For most 1-5 acre lots, 60% lot coverage for 6+ story multifamily development is a sober number not to surpass for your development. If you want to hit 150 DUA with this, you will need to go to at least 8 stories to secure adequately sized multi-bedroom units.  That's what 150 DUA looks like at a bare minimum with underground parking.  If we elect to squeeze 150 DUA into 6 stories instead, we are going to be building too many one bedroom units - exactly what we shouldn't be building, according to Jacobs, if we want to promote diversity! To use her terms, that would "standardize" your development to stamp out diversity.

In other words, the six stories Ed Glaeser allotted to Jacobsian urbanism is actually exactly what will undermine it by squeezing it from the other side: it will either not create enough density or not enough diverse housing with density. He would be making his point much more pungently if he enlisted Jane Jacobs as an ally in his argument for going taller. 

More than likely, you are going to be using a lot of high-rises to get anywhere near 150 DUA district-wide.  Especially if you are going to be building a diversity of housing products.

Part of adding diversity is building affordably, and for that you also need construction efficiencies that make it worthwhile for developers.

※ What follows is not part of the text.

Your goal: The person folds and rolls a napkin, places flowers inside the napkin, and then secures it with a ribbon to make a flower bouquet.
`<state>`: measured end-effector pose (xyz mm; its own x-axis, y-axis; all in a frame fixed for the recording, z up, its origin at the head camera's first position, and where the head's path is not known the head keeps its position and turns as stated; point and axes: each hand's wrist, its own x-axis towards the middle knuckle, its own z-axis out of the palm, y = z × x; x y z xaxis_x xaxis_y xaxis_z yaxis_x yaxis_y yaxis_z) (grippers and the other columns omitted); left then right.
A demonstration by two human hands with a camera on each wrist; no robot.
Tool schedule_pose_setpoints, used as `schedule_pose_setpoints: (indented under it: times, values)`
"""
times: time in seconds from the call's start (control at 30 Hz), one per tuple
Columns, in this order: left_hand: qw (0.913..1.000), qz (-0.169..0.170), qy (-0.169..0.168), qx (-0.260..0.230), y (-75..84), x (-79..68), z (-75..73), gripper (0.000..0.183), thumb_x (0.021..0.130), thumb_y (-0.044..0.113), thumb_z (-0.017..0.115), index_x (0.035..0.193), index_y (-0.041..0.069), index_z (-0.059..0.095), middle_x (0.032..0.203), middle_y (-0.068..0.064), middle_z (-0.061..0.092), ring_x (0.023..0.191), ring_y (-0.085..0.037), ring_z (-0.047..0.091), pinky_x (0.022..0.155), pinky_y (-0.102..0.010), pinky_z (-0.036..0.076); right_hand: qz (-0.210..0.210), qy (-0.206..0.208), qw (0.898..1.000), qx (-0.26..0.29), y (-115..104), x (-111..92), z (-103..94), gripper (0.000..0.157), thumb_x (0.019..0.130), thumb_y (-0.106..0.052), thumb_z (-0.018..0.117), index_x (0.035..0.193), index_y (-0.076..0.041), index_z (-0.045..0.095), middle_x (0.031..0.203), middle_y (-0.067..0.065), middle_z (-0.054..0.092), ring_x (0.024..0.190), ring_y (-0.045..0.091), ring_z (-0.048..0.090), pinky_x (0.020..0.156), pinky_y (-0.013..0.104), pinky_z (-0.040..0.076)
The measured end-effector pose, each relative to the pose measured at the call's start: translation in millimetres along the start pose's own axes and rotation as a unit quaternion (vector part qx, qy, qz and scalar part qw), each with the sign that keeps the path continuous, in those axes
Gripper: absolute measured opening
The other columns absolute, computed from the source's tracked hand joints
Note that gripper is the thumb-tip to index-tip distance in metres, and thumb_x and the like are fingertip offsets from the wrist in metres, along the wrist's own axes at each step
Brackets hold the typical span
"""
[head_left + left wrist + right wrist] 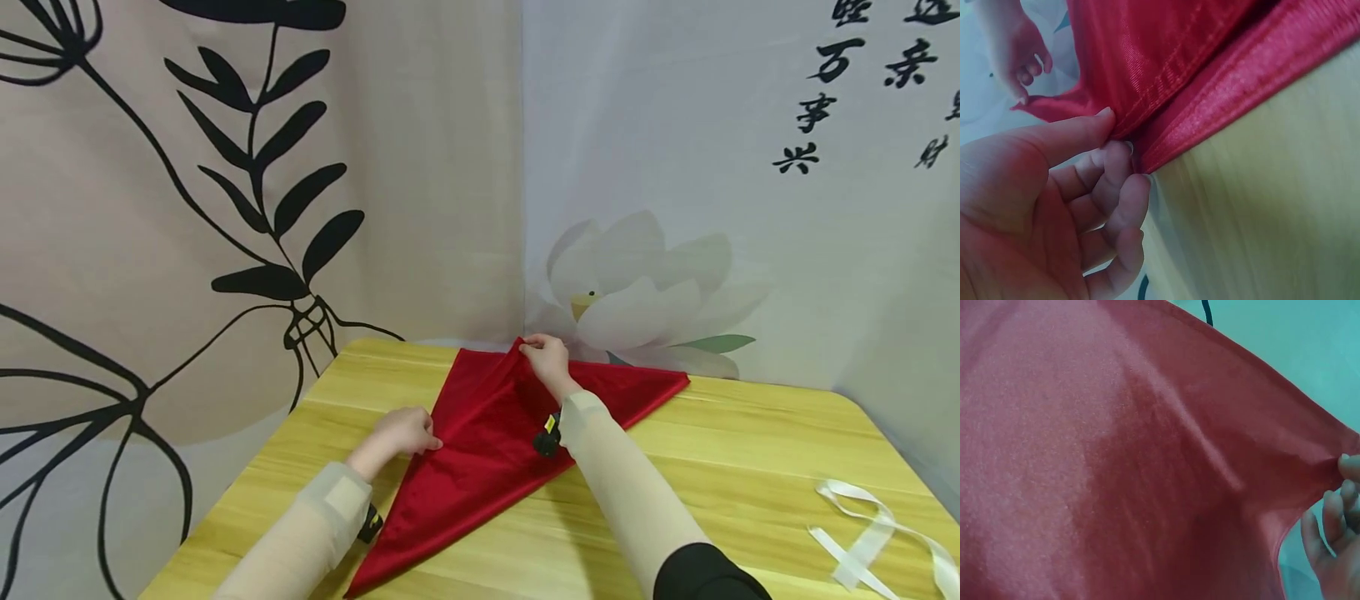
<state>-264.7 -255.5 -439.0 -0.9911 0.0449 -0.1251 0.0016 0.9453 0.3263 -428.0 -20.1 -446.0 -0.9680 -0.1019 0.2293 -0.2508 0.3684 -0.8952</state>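
A shiny red cloth lies on the wooden table, folded into a rough triangle with a stitched hem. My right hand pinches a point of the cloth near the table's far edge and holds it up off the surface. In the right wrist view, the cloth stretches toward the fingertips of my right hand. At the cloth's left edge, my left hand pinches the hem between thumb and fingers. The left wrist view shows my left hand close, gripping that edge.
On the table's right side lies a loose white ribbon. The yellow wooden table meets printed fabric walls at its back. A white cloth backdrop carries a lotus and dark characters.
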Motion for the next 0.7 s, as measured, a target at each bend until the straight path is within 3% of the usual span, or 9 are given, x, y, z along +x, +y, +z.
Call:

Because the price of steel is so high compared to wood-frame construction (which can't get higher than 6 stories), developers don't like to use it in that vaunted luxury mid-range of 7-12 stories, unless they are building in a market that actually can support that product. I would argue that, in fact, we have to climb higher, up to 170 DUA at least, in order to get enough supportable high-rises that can add affordable family unit products to a district. We need to escape the middle!

Moreover, this makes good sense for architectural reasons. The mixed-use buildings in the 4-6 level range are needed to provide "relief" for daylighting their taller brethren. That mixed typology in a district to me seems what we should be extolling as "neo-Jacobian urbanists" (the Vancouver strategy). By easing regulatory pressures to going higher, urbanist development is able to become more affordable again to the middle class, and I can only see Jacobs applauding Glaeser here. Where she would disagree is that we can settle on one solution to suit every frame; in fact, the mixtures and exceptions are important. Sometimes, regulation promotes. As an architect who has to think about things like daylight and the needs of humans and sheer construction realities, i.e. "regulations" of a sort, I have to add that the physical mixture of diverse architectural products, short and tall, side by side, can secure multiple benefits.

In short, don't trust Ed Glaeser when he talks about architecture. As Adam Christian states, "Glaeser conceives of cities first and foremost as consisting of people and connections, and secondarily of places and buildings." Indeed. (Only the cool imagination deduces six-story walk-ups for one hundred fifty 1600 sq.ft. apartments in an acre!) But, urbanists, we gotta take Ed's advice just the same, for his and Jane's reasons, ...and go high. Very high.